Esses programas televisivos são investidas certeiras que diariamente atingem um número enorme de telespectadores - muitos deles sem o amadurecimento crítico suficiente para poder discernir as informações construtivas das destrutivas, para filtrar conteúdos negativos e questionar sobre a credibilidade daquilo que é apresentado. Dentre os telespectadores atingidos estão os próprios alunos investigados nesta pesquisa e seus familiares. Quando questionados, todos os alunos evangélicos confirmaram já ter assistido algum programa desse tipo, variando na frequência – desde esporadicamente até diariamente - , e que o costume é ou já foi compartilhado com familiares.
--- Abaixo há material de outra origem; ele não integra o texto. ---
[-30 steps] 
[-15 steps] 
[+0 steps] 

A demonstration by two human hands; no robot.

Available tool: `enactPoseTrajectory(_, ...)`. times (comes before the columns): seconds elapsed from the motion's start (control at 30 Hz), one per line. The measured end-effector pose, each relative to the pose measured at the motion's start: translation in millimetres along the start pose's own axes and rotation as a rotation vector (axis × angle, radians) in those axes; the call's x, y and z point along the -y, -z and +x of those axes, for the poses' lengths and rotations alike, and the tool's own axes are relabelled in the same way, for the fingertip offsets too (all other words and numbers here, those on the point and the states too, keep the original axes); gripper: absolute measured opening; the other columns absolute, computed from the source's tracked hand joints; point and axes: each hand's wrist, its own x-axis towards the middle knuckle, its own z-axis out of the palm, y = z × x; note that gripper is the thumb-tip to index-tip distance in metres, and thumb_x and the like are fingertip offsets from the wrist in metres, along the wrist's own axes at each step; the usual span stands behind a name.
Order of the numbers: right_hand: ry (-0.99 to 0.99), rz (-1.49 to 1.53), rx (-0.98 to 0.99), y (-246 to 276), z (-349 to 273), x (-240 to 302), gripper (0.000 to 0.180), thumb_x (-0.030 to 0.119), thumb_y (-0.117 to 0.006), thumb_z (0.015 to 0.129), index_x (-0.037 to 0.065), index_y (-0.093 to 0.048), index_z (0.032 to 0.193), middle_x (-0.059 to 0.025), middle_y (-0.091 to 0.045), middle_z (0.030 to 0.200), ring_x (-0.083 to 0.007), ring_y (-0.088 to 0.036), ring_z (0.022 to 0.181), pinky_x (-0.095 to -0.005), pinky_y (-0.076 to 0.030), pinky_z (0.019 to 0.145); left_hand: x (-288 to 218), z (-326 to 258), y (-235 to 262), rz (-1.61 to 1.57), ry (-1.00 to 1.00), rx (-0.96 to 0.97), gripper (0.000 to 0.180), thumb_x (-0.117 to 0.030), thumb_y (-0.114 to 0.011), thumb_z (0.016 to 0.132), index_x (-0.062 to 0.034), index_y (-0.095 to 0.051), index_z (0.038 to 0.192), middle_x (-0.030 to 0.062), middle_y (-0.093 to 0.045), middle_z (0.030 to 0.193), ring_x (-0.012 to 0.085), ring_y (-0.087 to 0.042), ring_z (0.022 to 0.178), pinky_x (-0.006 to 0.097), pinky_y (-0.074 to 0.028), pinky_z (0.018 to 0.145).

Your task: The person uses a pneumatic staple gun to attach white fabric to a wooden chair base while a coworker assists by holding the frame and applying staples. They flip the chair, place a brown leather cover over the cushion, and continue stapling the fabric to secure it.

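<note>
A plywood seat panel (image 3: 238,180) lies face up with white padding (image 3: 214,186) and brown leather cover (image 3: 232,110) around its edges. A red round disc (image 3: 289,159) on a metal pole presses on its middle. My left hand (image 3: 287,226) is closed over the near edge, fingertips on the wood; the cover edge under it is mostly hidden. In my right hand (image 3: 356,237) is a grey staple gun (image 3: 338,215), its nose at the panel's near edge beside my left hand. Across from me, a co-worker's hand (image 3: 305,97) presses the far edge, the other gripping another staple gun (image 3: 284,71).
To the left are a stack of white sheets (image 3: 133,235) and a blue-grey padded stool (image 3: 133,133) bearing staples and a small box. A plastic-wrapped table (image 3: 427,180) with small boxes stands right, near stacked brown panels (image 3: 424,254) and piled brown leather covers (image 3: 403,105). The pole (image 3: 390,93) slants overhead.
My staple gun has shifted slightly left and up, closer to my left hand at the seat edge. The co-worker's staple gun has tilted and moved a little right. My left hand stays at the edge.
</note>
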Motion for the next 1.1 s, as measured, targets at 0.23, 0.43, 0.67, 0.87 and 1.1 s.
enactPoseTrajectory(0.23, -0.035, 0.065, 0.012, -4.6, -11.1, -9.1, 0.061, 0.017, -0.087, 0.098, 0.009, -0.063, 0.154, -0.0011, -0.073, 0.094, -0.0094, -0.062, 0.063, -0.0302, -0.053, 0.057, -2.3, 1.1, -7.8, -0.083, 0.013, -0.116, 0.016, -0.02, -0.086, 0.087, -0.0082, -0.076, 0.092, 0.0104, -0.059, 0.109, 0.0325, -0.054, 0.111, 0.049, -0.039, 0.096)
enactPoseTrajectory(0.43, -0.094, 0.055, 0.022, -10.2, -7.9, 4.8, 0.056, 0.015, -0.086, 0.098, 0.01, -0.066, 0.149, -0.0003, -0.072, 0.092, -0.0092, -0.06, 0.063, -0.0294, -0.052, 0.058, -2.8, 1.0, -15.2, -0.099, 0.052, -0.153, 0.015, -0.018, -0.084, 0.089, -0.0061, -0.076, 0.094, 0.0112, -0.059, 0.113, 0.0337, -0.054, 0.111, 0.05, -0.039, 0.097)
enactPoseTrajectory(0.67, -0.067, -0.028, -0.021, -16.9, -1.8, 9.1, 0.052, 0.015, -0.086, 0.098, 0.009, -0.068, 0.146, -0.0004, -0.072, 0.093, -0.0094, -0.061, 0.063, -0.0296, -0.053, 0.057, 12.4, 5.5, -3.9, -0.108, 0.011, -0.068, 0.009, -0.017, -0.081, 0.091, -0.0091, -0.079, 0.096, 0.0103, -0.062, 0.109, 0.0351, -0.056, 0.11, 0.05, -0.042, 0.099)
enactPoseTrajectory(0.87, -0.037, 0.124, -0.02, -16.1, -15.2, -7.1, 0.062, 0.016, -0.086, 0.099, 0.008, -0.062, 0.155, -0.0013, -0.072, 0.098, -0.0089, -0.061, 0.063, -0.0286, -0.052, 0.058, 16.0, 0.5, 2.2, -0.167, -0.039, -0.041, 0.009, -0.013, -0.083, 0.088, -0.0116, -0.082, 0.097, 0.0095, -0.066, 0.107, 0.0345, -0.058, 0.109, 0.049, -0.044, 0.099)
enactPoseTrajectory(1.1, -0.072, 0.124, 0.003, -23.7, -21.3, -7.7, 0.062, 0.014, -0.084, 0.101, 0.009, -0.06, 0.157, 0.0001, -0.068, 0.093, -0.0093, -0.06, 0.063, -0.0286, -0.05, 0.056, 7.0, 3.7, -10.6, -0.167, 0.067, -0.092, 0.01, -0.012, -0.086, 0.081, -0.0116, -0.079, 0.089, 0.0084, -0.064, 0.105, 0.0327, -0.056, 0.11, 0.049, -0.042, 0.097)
O arsenal midiático das igrejas neopentecostais é ainda reforçado por programas de rádio, sites na Internet e materiais de divulgação religiosa, tais como livros, jornais, revistas e folhetos.

Diante da realidade dos jovens, na qual habitualmente são bombardeados (mídia/sociedade) e incorporados (jovens) significados depreciativos em torno das manifestações religiosas afro-brasileiras, um trabalho educativo-musical poderia constituir uma alternativa de "desalienação". A aproximação com símbolos e significados da(s) cultura(s) africana(s) auxiliaria na quebra de preconceitos e barreiras e, sob o enfoque musical, o trabalho poderia assumir variadas abordagens, tais como: estudo de manifestações musicais presentes nas diferentes regiões do continente africano; apresentação de

instrumentos musicais típicos de civilizações do continente africano; a apresentação das relações entre a fala e o canto em linguagens africanas – por exemplo, a população Venda da África do Sul (BLACKING, 1995); apresentação das relações entre a dança e a música em manifestações africanas e afro-brasileiras; apresentação das influências africanas em gêneros musicais brasileiros; proposição de vivências rítmicas sincopadas baseadas em gêneros musicais afro-brasileiros e muitas outras alternativas.

Obviamente, este trabalho teria que ser feito com muita sensibilidade e acompanhado de amplos diálogos conscientizadores. Em um momento específico – após [ cessarem as piadas e os risos – expliquei que macumba era, na realidade, um instrumento musical percussivo. Em seguida, perguntei especialmente aos evangélicos se experimentariam a prática musical em uma macumba, se eu levasse para a sala de aula. As respostas foram negativas, em sua maioria tentando fugir da proposta percussiva, mas buscando não mostrar que a privação é por motivos puramente religiosos, conforme exposto na fala do aluno V: "É que eu prefiro outras coisas… como cantar ou aprender a tocar teclado".

A negativa destes alunos em relação à prática percussiva e, mais especificamente, à possível prática da macumba, demonstra uma influência que as teias culturais religiosas emaranhadas em seu contexto de criação exercem em sua concepção do que (não) aprender em sala de aula. Assim, é perceptível que apesar de as correntes evangélicas terem flexibilizado - no sentido de abraçar elementos profanos em vários aspectos (JUNGBLUT, 2007), inclusive nos musicais, os traços de sua rigorosidade ainda cruzam fortemente os caminhos de flexibilização da religião.